Быть может, в менее паршивой. 
Молился
б на рассвете, любил подругу,
мерил время с точностью недели,
глотая скотч иль воду,
но больше греясь ожиданьем солнца на панелях, 
поставленных на небольшой вершине
и обращенных к югу.
Тогда, в конце несметного количества 
забот, вдруг всё, что медлили 
обнять своей любовью,
как этот край, под кожу б пробиралось.
Ни электричества,
ни интернета. Фонарик в изголовье
шаткой койки.
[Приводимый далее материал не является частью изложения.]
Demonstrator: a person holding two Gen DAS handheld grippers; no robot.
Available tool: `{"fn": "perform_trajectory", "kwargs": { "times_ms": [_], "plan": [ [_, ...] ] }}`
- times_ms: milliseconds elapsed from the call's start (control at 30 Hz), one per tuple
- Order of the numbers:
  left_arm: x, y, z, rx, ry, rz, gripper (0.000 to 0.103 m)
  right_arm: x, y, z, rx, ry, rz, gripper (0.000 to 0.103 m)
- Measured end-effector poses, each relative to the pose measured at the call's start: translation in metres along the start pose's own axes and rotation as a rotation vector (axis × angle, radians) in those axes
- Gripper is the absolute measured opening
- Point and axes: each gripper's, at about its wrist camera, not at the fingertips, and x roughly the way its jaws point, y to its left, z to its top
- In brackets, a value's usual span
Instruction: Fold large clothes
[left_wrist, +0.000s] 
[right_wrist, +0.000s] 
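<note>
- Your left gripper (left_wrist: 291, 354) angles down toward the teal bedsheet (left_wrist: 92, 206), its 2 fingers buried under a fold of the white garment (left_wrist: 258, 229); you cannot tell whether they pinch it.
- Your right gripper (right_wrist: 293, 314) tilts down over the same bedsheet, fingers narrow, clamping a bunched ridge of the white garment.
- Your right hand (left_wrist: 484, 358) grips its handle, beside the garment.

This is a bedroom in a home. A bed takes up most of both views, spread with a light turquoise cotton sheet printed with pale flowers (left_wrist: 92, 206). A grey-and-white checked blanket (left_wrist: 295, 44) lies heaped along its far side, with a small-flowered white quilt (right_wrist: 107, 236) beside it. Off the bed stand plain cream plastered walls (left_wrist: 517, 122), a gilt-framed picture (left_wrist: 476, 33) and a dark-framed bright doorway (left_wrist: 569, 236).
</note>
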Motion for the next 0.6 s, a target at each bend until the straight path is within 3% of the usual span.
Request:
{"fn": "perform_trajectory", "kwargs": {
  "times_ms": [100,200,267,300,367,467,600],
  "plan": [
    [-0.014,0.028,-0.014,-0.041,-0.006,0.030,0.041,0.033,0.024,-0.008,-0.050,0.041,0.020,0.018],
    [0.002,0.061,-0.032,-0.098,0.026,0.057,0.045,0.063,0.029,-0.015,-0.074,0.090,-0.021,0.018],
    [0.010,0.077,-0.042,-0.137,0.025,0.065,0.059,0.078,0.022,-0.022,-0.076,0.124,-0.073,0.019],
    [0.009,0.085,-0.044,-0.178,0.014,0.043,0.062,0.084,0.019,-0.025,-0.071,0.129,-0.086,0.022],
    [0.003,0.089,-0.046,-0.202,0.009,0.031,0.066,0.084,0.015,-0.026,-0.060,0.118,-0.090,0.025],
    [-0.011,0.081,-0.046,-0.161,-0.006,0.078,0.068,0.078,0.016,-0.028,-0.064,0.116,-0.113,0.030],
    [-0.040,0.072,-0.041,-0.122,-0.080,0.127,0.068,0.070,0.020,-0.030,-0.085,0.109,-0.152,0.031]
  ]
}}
И красота, смывающая старость.

Гранд Каньон                                                             

1.
Если есть музыка из камня, 
то это её партитура. 
Тут течёт река в обрамлении из миллиарда лет, 
там — странной
архитектуры
башни неприступных замков, где парапет
крепостных стен прорезает красной
строкой рубежи эпох. 
Ну как художнику беспомощной рукой
отобразить создателя резец?
Возможно передать лишь вздох.
Здесь заусенец скальный на хребте, 
что рыцарь в капюшоне — весь сухой,
нагнулся к птице с экстра
головой.
В масштабе этих гор не слышен бой сердец.  
Наш разговор не состоится. Сигнал  плохой. 
Попробовать, что ль, текстом?

Но как уложить в sms-ку горячие щеки каньона, 
неизбежность ущелий, 
пророческий шёпот воды? 
Как ужать в сообщенье
подрезку тропы
над бездонной долиной? 
Как оставить следы муравью на утёсе, отнесённом
расколом от своей половины
на множество жизней его муравьиных,
где круты
вниз идущие стены из красно-коричневых глыб?
Там, где  ястреб парит, 
проходя перегиб,
поднимаясь не выше колена.  

2.
Я выйду в ночь. Песка прохлада 
знобит стопу.
Каскады скалопадов 
вверх взбежали, уткнувшись кроной в звездную крупу.
Звезда слетит.
Желание, пожалуй, 
перомолчи,
о чем желать? 
Здесь лунный свет по ярусам пожаром
горит в ночи. 
Шатать
вселенную отсюда можно взглядом, сличив
усатый профиль великана, с картинкой детской сказки.
Но ты послушай, как, разодетый в желто-оранжевую краску,
ночной каньон звучит.
 
3. 
Рассвет внезапен. Верхний край каньона
на дальней стенке в вышине коричневеет первым. 
Силуэты елей отсюда выглядят травой
в масштабе расстояния от дна к вершинам.
Река бездонна. 
Чуть нервно 
пульсирует прибой, 
где белая вода шумит в прижиме. 
Ни дерева внизу, но лишь кусты, да каменный откос,
да ребра скал, дышащие кривой изгибов русла.
Мышиный хвост
мелькнет, а так — живое скудно.
Дрожь воздуха напоминает, что в пустыне,
помимо путника, всё остальное — пусто.

4.
Я — путник. Я веду своё судно, 
маша вёслами по складкам седой реки. 
Я послан своей прихотью. 
Я смутно, 
вопреки логике, понимаю цель своего старания,
но как свет на выходе, 
разветвлённо проникающий под каменные мосты, 
я — единственное оправдание
наличия у каньона измерения красоты.